Conflict Resolution and Mediation


Resource Allocation
Resource Allocation is strategic and systemic. It involves planning, distributing, and adjusting the use of people, tools, budgets, and other assets to support organizational goals. While time may be one resource among many, resource allocation encompasses a broader scope--balancing competing needs, aligning investments with strategic priorities, and adapting to constraints or emerging opportunities. Managers in this domain assess capacity, forecast requirements, and make informed decisions using data, stakeholder input, and risk analysis. The focus is on optimizing impact, ensuring fairness, and sustaining long-term performance through thoughtful deployment of resources. Where time management drives execution, resource allocation drives enablement.


Training
Training in the Management dimension emphasizes the development of skills, knowledge, and capabilities that enable managers to perform effectively and support others in doing the same.
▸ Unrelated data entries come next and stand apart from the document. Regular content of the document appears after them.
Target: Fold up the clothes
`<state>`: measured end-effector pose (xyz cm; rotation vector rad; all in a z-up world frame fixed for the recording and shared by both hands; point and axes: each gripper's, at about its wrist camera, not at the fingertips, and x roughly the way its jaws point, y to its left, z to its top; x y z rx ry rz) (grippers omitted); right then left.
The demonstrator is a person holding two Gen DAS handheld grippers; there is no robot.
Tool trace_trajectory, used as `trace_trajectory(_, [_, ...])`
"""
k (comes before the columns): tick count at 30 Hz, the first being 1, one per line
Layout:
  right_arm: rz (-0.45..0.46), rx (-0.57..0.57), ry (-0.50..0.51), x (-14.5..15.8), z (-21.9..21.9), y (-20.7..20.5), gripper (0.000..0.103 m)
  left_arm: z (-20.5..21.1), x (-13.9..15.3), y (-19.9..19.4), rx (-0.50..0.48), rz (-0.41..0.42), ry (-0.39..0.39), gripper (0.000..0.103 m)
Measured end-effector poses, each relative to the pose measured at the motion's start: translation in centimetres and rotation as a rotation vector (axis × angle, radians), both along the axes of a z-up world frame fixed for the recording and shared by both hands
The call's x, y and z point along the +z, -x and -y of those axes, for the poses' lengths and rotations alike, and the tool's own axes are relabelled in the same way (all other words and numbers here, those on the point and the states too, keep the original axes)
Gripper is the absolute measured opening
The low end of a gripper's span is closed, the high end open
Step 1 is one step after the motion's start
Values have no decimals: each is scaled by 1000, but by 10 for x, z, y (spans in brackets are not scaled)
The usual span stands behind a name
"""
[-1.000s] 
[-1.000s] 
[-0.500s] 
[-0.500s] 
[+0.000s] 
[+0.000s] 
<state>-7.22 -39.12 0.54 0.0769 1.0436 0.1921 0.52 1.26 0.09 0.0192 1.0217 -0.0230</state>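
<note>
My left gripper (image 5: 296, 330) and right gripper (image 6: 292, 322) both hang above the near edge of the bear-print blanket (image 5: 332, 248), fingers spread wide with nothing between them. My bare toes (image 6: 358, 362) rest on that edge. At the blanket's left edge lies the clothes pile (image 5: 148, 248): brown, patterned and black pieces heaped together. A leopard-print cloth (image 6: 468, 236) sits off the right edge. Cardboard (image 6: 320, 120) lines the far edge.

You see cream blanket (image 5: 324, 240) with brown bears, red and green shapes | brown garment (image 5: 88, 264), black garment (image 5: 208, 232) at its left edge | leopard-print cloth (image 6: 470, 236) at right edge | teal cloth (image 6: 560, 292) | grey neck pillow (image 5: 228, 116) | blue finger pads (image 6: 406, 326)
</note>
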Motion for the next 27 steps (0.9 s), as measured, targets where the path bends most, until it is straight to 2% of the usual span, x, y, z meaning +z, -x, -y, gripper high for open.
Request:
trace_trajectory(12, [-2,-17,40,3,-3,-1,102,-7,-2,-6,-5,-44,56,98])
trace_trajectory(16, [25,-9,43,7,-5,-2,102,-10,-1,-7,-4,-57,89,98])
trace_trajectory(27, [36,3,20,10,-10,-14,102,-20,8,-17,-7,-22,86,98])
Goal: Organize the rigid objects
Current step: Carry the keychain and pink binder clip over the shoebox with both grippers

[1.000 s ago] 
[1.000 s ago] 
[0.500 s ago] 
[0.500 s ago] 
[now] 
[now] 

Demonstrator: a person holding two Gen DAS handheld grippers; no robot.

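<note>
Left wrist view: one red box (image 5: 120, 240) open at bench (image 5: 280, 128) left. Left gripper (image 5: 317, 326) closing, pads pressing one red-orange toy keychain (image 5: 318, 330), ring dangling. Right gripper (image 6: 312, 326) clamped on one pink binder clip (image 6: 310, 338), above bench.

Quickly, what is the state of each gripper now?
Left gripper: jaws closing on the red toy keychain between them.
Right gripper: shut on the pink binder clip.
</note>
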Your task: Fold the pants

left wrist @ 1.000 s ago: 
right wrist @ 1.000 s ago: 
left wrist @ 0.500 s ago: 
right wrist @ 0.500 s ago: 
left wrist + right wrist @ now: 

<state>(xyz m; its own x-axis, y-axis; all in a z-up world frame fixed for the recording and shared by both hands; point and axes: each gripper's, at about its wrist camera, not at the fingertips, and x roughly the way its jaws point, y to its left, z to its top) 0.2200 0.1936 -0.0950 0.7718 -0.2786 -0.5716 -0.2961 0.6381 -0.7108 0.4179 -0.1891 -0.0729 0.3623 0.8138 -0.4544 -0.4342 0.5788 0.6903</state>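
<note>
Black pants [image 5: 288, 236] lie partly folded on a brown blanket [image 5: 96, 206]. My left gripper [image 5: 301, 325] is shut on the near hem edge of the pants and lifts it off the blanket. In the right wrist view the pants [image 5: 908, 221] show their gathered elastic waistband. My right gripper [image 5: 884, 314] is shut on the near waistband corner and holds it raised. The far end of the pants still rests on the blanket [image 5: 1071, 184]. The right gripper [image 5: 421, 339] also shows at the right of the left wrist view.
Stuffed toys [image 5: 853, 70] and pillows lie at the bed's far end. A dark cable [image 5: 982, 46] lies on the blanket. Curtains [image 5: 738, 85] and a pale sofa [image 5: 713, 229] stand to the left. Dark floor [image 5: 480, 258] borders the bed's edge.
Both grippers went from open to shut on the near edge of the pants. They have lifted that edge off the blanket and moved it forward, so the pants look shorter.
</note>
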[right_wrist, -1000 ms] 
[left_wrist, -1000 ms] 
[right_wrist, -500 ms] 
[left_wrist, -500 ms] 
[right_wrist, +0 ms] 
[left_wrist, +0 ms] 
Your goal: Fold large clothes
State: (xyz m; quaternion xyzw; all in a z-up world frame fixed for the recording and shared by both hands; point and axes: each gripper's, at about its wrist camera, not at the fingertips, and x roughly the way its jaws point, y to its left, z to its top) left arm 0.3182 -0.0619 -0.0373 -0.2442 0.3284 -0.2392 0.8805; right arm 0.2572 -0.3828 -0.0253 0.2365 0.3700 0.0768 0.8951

It reflects a commitment to continuous learning--through formal education, technical proficiency, and developmental programs that build leadership capacity. Training ensures that managers are equipped to guide teams, navigate systems, and foster a culture of growth and creativity. It's about competence and preparedness: managers who are trained can coach others, adapt to evolving demands, and implement strategies that align with organizational goals. The focus is on increasing capability and knowledge to ensure that both managers and their teams have the tools to succeed.


Integrity
Integrity centers on ethical consistency, trustworthiness, and principled decision-making. It reflects a manager's commitment to doing what is right--even when it’s difficult, unpopular, or inconvenient. Integrity is about character and credibility: managers who act with integrity build trust by applying ethical standards uniformly, being transparent, and holding themselves accountable. They foster environments where honesty is valued, feedback is candid, and ethical behavior is modeled across all levels. While training builds what a manager can do, integrity defines how they choose to do it--anchoring their actions in values that inspire confidence and respect.